• **TASK**:
Across the records, how many lines contain "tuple"? Answer with the number alone.

• **AVAILABLE DATA**:

== == ==

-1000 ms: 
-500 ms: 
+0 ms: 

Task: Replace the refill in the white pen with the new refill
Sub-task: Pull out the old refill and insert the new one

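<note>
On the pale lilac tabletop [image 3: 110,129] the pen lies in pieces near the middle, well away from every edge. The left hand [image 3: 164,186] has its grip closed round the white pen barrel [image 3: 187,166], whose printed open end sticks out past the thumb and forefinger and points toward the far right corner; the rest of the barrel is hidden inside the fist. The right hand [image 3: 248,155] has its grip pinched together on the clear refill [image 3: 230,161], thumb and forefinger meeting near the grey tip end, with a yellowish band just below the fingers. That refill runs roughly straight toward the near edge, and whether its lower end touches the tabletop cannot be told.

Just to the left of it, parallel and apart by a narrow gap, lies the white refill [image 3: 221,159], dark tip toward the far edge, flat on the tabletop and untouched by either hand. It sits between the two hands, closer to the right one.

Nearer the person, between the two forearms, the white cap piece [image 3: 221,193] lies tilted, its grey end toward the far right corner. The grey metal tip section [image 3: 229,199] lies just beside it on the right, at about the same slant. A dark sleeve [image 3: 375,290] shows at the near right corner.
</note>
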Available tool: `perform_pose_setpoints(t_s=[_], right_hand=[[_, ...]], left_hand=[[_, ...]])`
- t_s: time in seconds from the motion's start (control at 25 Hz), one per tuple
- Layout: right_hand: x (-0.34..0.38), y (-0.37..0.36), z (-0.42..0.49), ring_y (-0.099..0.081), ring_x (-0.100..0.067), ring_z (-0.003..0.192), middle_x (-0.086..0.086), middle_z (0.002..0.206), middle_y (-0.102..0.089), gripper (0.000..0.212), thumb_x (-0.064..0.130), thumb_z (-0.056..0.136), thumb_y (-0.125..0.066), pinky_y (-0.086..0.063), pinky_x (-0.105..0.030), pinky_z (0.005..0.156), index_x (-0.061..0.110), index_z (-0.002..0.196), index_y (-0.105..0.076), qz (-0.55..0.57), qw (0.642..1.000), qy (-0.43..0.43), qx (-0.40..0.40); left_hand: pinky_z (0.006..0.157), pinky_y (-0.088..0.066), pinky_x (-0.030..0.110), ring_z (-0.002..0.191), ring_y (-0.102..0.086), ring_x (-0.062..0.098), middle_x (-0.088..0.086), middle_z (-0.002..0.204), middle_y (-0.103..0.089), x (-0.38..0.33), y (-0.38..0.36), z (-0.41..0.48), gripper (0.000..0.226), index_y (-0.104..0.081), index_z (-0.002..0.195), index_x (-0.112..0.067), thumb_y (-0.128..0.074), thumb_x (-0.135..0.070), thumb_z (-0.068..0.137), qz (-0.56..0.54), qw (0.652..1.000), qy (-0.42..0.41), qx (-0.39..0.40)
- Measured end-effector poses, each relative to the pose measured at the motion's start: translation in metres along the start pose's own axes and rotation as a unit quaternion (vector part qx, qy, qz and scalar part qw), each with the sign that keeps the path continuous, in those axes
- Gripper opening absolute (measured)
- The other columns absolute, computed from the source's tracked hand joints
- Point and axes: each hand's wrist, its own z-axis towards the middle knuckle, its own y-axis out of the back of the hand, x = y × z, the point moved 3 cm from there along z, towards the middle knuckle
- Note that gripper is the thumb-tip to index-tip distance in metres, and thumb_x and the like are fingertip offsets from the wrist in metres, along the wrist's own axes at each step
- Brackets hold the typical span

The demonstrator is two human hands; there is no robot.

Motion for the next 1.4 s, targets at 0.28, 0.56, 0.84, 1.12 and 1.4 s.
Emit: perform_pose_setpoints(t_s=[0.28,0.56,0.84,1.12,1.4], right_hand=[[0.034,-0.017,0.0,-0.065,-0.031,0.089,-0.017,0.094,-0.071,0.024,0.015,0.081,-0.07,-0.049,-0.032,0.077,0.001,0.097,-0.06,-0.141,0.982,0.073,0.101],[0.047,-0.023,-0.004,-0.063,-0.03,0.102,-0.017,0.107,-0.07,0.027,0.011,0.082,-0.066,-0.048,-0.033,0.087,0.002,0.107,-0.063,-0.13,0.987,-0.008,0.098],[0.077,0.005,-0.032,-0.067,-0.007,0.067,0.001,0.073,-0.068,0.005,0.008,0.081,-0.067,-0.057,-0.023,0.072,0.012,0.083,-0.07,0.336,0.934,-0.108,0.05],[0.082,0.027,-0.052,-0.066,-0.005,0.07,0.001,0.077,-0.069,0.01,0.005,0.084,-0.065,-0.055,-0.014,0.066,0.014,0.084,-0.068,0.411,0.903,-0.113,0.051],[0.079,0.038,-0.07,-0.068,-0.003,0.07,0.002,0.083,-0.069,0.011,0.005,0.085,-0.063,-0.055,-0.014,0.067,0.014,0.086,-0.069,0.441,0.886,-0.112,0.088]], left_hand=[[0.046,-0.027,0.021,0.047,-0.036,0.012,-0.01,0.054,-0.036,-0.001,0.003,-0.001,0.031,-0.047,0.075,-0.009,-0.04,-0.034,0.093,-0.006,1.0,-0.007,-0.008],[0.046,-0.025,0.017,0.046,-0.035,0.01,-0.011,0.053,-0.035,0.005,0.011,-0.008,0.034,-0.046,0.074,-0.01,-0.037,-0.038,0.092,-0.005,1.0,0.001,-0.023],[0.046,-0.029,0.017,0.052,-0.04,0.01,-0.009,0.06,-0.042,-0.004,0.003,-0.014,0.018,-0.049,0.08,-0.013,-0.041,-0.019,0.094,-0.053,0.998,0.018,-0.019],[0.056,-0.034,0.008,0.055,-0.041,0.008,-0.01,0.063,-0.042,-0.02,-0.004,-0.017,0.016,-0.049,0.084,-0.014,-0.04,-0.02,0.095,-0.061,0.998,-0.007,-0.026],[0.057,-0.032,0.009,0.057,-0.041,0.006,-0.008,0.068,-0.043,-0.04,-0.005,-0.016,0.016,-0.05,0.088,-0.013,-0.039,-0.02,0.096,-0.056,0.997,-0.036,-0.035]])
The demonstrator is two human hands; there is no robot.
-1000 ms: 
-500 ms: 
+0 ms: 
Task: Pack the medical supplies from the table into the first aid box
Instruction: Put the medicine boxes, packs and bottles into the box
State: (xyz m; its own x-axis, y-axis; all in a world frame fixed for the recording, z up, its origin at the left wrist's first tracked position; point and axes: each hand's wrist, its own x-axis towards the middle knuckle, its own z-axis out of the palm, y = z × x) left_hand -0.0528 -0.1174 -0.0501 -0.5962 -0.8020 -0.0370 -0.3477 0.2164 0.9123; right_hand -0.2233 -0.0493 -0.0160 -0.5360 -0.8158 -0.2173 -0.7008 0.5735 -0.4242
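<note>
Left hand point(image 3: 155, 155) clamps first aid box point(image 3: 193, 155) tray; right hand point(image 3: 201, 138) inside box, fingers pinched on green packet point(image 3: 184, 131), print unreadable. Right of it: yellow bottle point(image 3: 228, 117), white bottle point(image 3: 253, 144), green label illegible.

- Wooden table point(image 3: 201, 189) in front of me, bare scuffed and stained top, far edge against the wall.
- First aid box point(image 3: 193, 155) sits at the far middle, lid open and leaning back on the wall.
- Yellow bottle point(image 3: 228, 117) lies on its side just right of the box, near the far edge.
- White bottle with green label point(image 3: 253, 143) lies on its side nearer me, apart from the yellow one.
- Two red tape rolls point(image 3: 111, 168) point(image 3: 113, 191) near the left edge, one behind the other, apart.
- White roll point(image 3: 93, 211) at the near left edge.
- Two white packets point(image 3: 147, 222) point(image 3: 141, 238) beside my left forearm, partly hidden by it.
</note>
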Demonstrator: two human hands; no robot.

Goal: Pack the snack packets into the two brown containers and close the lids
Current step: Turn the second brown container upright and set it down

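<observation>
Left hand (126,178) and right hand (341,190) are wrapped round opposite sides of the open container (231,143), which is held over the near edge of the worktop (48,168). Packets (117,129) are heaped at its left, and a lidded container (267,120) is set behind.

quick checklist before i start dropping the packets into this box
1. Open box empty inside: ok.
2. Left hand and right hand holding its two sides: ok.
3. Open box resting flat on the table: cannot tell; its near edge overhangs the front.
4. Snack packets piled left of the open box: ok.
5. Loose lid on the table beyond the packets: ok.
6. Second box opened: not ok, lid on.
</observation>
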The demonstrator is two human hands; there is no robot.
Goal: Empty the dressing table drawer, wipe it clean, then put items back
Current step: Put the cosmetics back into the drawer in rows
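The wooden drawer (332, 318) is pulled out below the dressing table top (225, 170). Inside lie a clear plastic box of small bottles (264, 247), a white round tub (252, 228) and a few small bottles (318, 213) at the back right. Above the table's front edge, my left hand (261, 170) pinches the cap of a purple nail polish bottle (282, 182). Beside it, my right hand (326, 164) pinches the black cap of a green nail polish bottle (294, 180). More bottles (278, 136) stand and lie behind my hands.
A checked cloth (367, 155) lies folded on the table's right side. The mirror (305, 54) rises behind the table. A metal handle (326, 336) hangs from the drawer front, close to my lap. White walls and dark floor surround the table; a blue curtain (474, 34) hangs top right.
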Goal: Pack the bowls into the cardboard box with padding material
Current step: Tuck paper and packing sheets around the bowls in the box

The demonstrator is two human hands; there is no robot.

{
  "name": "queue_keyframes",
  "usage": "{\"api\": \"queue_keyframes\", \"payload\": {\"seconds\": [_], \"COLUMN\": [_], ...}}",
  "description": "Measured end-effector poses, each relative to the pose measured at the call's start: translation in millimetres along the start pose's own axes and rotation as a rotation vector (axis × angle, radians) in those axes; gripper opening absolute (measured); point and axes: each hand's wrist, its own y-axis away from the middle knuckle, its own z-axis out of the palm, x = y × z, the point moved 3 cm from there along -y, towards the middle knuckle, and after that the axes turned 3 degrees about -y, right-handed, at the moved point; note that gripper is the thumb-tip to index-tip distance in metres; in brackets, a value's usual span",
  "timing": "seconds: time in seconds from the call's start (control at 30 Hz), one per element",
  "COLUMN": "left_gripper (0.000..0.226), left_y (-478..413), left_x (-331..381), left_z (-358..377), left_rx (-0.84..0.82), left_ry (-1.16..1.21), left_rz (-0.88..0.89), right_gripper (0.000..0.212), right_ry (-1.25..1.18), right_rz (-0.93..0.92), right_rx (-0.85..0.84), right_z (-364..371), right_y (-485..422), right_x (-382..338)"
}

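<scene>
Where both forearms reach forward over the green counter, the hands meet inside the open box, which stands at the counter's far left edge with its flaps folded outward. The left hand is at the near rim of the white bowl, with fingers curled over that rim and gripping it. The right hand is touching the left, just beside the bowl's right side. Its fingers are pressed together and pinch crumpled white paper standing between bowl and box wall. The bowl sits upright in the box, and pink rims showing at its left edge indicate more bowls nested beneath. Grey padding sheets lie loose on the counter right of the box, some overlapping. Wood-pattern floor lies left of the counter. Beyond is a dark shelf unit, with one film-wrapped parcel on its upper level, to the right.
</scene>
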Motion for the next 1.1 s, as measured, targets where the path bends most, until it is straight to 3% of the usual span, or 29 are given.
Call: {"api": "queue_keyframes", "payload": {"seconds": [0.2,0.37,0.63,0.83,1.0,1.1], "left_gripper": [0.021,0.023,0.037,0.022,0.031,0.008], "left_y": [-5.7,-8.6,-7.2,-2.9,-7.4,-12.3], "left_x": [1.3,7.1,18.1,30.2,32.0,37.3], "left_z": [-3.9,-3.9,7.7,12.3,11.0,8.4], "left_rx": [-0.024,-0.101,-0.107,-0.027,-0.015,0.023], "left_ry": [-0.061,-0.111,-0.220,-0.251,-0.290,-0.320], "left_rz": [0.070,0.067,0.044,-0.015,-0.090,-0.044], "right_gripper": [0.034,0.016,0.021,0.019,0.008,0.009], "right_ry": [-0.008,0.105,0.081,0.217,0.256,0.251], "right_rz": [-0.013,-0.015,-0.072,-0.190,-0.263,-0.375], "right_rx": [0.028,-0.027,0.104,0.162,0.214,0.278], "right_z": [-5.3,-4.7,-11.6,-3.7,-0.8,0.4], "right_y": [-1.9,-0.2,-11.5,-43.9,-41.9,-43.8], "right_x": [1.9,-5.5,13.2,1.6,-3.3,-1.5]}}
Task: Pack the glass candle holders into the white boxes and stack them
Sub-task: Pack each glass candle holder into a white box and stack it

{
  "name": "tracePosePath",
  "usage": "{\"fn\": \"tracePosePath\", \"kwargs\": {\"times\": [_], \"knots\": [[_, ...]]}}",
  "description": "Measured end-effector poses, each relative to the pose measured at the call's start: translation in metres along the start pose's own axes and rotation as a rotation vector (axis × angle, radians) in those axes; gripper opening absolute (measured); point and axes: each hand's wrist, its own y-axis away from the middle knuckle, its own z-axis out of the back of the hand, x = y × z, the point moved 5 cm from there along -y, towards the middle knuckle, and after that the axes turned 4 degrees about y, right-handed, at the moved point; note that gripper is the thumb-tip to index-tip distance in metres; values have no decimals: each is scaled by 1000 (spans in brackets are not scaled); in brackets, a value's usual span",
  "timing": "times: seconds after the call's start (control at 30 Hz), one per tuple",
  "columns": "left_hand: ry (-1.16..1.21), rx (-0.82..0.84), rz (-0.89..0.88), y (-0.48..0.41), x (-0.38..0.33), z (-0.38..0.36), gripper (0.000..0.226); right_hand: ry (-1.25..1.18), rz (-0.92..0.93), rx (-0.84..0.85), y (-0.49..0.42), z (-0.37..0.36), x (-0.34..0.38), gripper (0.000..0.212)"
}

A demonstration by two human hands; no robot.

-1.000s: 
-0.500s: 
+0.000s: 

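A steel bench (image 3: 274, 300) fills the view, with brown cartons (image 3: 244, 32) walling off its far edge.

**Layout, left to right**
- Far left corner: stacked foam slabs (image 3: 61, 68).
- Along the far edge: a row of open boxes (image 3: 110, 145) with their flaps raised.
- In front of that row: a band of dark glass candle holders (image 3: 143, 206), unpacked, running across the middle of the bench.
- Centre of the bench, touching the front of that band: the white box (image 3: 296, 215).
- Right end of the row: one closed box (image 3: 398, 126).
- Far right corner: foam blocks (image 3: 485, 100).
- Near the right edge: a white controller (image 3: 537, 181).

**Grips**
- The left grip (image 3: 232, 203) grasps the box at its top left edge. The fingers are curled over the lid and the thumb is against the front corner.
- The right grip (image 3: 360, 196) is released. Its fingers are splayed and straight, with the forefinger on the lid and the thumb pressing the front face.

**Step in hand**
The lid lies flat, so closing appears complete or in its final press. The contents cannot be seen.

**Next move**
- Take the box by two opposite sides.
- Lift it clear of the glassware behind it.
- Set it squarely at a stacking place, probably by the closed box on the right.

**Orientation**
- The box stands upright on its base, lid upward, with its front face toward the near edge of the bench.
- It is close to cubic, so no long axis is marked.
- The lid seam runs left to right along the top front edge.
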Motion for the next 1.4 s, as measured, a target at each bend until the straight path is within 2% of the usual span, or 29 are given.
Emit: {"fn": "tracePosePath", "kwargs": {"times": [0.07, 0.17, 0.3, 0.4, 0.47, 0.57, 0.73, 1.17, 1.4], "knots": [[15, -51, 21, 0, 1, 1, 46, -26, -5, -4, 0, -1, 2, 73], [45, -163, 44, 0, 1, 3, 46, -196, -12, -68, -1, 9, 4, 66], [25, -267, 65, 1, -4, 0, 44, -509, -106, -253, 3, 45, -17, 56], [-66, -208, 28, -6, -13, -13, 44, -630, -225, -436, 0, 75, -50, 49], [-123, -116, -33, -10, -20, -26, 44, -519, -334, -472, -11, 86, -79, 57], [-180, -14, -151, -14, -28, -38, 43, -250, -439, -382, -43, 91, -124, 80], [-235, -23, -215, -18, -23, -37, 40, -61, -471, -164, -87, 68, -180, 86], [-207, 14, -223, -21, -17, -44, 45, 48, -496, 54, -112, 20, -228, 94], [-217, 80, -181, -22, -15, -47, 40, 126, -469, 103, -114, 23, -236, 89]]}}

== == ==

• **SOLUTION BELOW**:
2